II. LITERATURE REVIEW
Sahu et al.  have discussed how an autonomous vehicle's hardware setup is developed. OpenCV, the popular Computer Vision tool, is a controller of this robot. Images captured by a raspberry pi camera are processed by OpenCV and are sent as the signal in digital form to do the following action.
An algorithm has been developed based on color detection for navigating the vehicle in various directions. High-level algorithms such as 3D scene mapping, object recognition, and object tracking make the decisions by application. The raspberry pi camera captures images of the desired trajectory and symbols for making decisions. For the direction and movement of the vehicle, the images are processed to produce different commands.
Different symbols like stop left turn, and right turn is used as input. They verify the efficacy of the proposed algorithm experimentally.
Wu and Zhang  have worked on three crucial problems of forest fire detection: real-time detection, early fire detection, and false detection. To achieve real-time fire detection, they have implemented several object detection algorithms, such as Faster R-CNN, SSD, and Yolo V3. It is observed that SSD has the highest accuracy of 99.8% for fire and 68.4% for smoke detection. SSD detects the area of the fire by four values: Xmin, Ymin, Xmax, and Ymax.
These values represent the coordinates of the top left corner and the coordinates of the lower right corner; from these values, we calculate the area.
We catch the two interval frames of the fire; when the area grows more prominent, this must be the fire.
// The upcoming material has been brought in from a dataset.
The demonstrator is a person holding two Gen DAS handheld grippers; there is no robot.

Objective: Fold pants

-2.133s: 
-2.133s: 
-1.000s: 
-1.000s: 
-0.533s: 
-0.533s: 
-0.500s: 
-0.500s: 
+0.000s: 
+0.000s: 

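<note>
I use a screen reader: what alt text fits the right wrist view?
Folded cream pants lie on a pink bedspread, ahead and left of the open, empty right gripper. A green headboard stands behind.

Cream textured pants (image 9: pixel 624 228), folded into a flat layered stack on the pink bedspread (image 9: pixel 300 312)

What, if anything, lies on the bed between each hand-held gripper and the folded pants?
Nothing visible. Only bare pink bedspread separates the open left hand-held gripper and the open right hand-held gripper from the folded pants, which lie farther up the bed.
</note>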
This paper compares the performances of SSD and YOLO, and the results prove that SSD performs better in terms of detection accuracy and faster frame rate. The limitation is that these methods need a faster GPU, as NVidia 1070 has been used here.
Kumari and Sanjay  have worked on a robot car that can conduct surveillance operations in remote places, which may be harmful and difficult for humans to reach.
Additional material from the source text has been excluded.